Las ratas gigantes subieron; los músculos se les tensaban bajo el pelaje mientras sus bigotes, gruesos como alambres, se retorcían con furia. Apreté más la espalda contra la puerta y empecé a resbalar pegada a la madera.
—No, por favor. —Odié que me saliera una voz aguda y asustada.
—Qué pronto te rindes; qué pena —dijo el hombre rata.
Tenía a las dos ratas gigantes casi encima. Apoyé firmemente la espalda contra la puerta con las rodillas flexionadas, los talones bien plantados en el suelo y la punta de los pies algo levantada. Una pata me tocó la pierna. Se me pusieron por corbata, pero esperé; no me podía precipitar. Por favor, Dios, que no me hagan sangre. Sentí unos bigotes que me rozaban la cara y el peso de un cuerpo peludo encima de mí.
Golpeé con los dos pies y le di de lleno a una de las ratas. Se irguió sobre las patas traseras y se tambaleó hacia atrás. Sacudía la cola para recuperar el equilibrio, pero me abalancé sobre ella y la golpeé en el pecho. El bicho cayó por el borde del rellano.
La segunda rata se agazapó y emitió una especie de gruñido. Vi cómo se le tensaban los músculos; me apoyé en una rodilla y me preparé. Si se me echaba encima estando yo de pie, me haría caer. Estaba a unos centímetros del borde.
Saltó. Me lancé al suelo y rodé. Hundí los pies y una mano en su cuerpo caliente, y la ayudé en el salto. La rata pasó por encima de mí y cayó fuera de mi vista. Oí chillidos asustados cuando golpeó el suelo, con un sonido sordo que me llenó de satisfacción. No creía que las hubiera matado, pero había hecho lo que podía.
Me levanté y volví a apoyar la espalda en la puerta. El hombre rata había dejado de sonreír, así que le ofrecí mi sonrisa más tierna y angelical. No pareció impresionado.
Hizo un movimiento fluido, como si cortara el aire. Las ratas menores se movieron hacia delante, siguiéndolo. Una marea parda de cuerpecitos peludos empezó a arrastrarse y bullir escaleras arriba.
Podía matar a unas cuantas, pero no a todas. Si él se lo ordenaba, me comerían viva, a bocaditos rojos.
Las ratas me corrían alrededor de los pies, tropezaban entre ellas y se peleaban. Sus cuerpos me chocaban con las botas. Una de ellas se estiró para agarrarse a la suela.

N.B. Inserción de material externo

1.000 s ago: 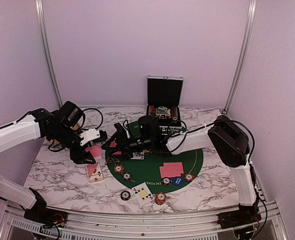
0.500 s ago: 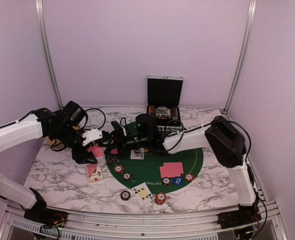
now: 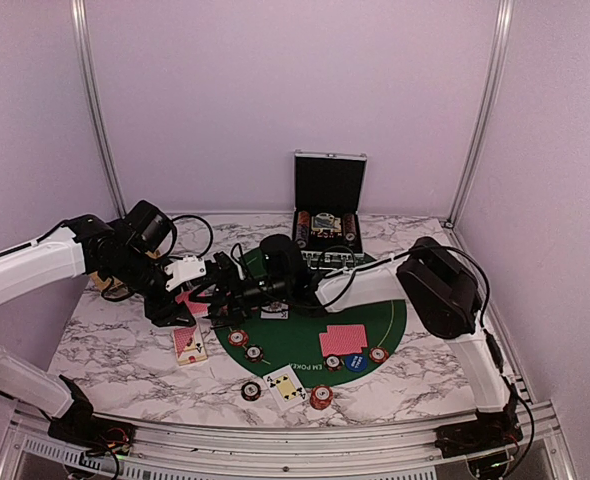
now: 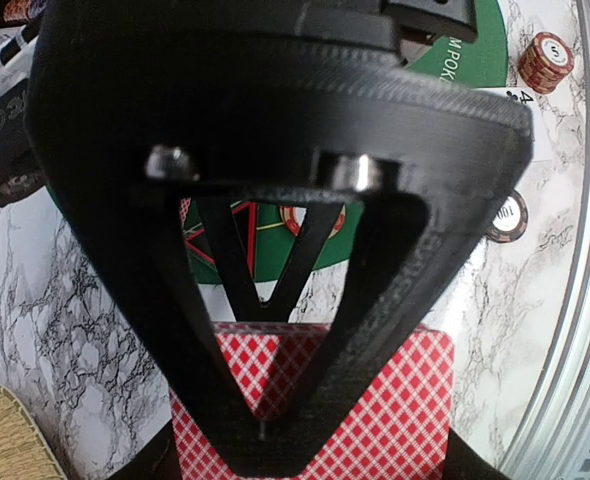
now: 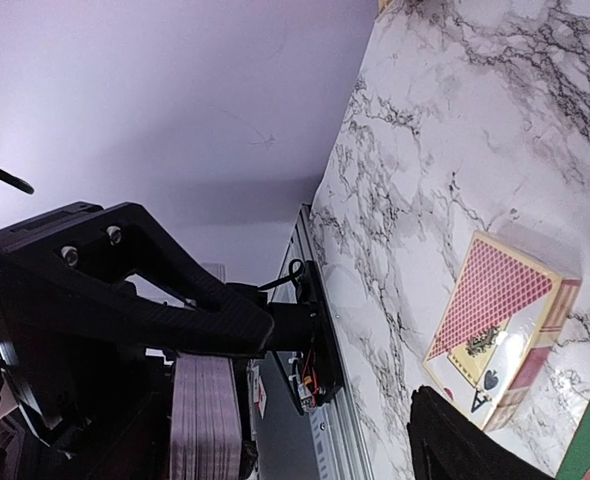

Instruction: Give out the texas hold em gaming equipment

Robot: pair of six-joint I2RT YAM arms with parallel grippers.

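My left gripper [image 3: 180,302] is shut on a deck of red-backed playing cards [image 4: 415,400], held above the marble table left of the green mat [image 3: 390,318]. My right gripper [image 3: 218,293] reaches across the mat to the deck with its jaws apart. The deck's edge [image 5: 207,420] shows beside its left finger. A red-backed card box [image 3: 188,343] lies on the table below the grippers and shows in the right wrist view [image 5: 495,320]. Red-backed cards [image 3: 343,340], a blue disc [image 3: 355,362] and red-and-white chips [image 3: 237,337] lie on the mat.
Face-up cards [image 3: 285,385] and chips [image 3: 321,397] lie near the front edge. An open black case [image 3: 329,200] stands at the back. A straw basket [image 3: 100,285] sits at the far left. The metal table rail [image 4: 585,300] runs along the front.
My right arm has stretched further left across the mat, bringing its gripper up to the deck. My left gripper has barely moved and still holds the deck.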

Le di una patada y cayó chillando por el borde.
Las ratas gigantes habían arrastrado a una de sus amigas heridas a un lado. No se movía. La otra a la que había empujado iba cojeando.

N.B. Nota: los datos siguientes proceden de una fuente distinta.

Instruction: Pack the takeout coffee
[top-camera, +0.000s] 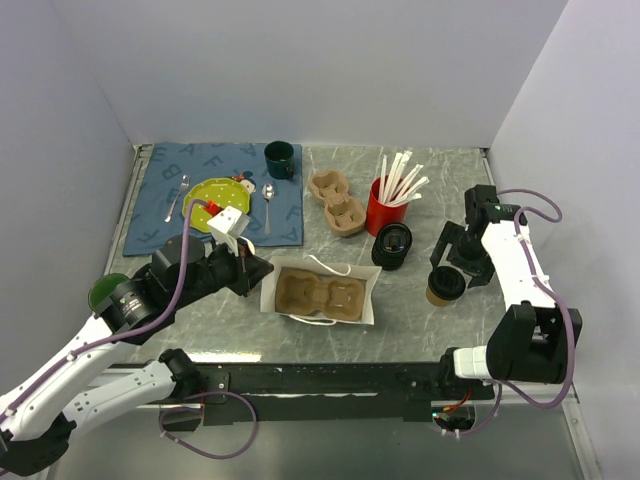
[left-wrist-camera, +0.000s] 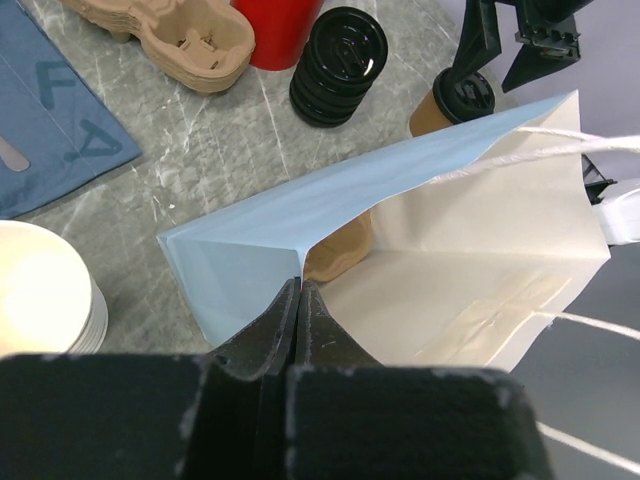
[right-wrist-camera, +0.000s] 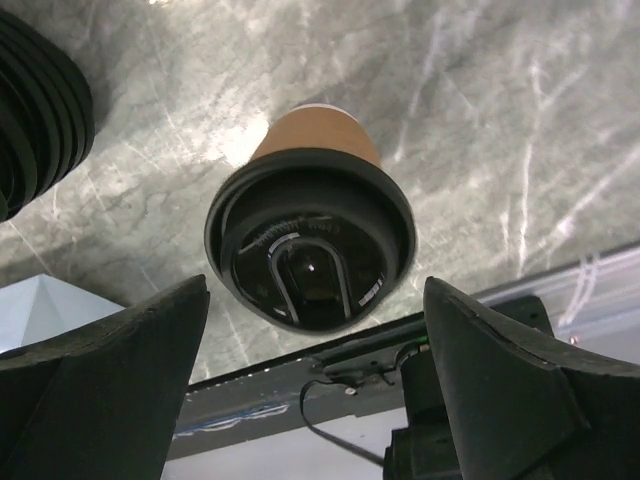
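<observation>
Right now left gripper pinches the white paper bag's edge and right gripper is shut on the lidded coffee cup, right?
Not shut: the right gripper stands open above the lidded coffee cup, per the right wrist view. The left gripper does pinch the white paper bag.

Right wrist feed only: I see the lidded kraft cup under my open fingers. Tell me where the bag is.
Observer: The paper bag sits on the table to the left of the takeout coffee, with its mouth open.
Operator: Say what is holding it.
Observer: The left gripper is shut on the bag's rim, on the side away from the cup.
Operator: Report what's inside.
Observer: A cardboard cup carrier lies in it, and both wells look empty.
</observation>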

Una rata saltó hacia arriba y se me enganchó a la blusa con las uñas. Se quedó colgada con las patas atrapadas en la tela. Sentía su peso en el pecho. La cogí por el cuerpo, y me clavó los dientes en la mano hasta cerrarlos, atravesando la piel sin chocar con el hueso. Grité, sacudiendo la rata para liberarme. Me colgaba de la mano como un pendiente guarro. La sangre le corría por el pelaje. Otra rata me saltó a la blusa.
El hombre rata sonreía.
Otra de las pequeñas estaba trepando hacia mi cara. La cogí del rabo y la tiré por ahí.
—¿No te atreves a venir tú? ¿Te doy miedo? —grité. Tenía la voz estrangulada por el pánico, pero lo dije—. Tus amigos están heridos porque los has mandado a hacer algo que a ti te da miedo, ¿verdad?